It has become a trend to have opinions on how software should be developed. No, let me rephrase that, software developers have always had very strong opinions on how they should develop software, but lately the number of opinions has increased exponentially, and as usual, everyone (including me) thinks their opinion is the right one. One typical discussion of this kind happened a couple of months ago, between very smart (and popular) developers out there:
TDD is dead. Long live testing: http://t.co/1hHOG2SV46
— DHH (@dhh) April 23, 2014
Which was answered by (and thousands of unknown strangers such as you and me):
tdd is not “alive” or “dead”. it is subject to tradeoffs, including risk of api changes, skill of practitioner, and existing design.
— Kent Beck (@KentBeck) April 28, 2014
Starting a long series of discussions, conference calls, articles, comments, etc. probably with no real conclusion at the end (I stopped following, sorry). Which brings me to the subject of this post, which is that we have no idea how to develop software. Well… we do know how to develop software, otherwise I would not be writing this lines in my computer but on a piece of paper. What we don’t know is how to develop software right. Or to put it differently, what software development methodology we should use so that the software we develop works, is delivered on time, and doesn’t crash before the end of the warranty.

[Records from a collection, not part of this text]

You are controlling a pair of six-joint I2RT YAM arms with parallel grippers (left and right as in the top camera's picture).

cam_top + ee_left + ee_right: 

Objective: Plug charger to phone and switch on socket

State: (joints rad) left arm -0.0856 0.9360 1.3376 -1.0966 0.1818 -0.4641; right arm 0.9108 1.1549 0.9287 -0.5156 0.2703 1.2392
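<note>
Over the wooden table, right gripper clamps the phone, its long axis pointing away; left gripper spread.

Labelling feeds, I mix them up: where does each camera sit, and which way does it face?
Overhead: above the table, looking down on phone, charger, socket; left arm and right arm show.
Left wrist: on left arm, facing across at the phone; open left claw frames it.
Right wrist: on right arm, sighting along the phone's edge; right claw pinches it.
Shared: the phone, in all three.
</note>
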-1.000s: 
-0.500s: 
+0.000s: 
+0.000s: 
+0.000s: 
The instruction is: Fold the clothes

Or maybe it’s the other way around? Maybe we do know how to develop software, and there are so many RIGHT ways to do it that saying there is ONE SINGLE WAY to develop software is just plain dogma. It is obvious that software can be developed without doing TDD. I’m fairly confident that TDD was not used by NASA when they wrote the code that got mankind to the moon (but maybe I’m wrong). And there are many mission critical systems out there that were developed in both statically typed and dynamically typed, compiled and interpreted, beautiful and ugly languages.
My humble opinion is that we should invest more time in understanding what helps us create better software. Having shorter (even continuous) delivery has shown to help, mainly because it validates customer requirements at the earliest possible point (and we do know that understanding customer requirements is one of the pitfalls in software development). But we don’t really know if/how the programming language affects the final product. Or how the tooling affects.
We are starting to see some research done here, and this is only he start of the process. I really hope this continues so we can get better in software development. But until that happens, dogmatic discussions will still rule (and we all like them, don’t we?).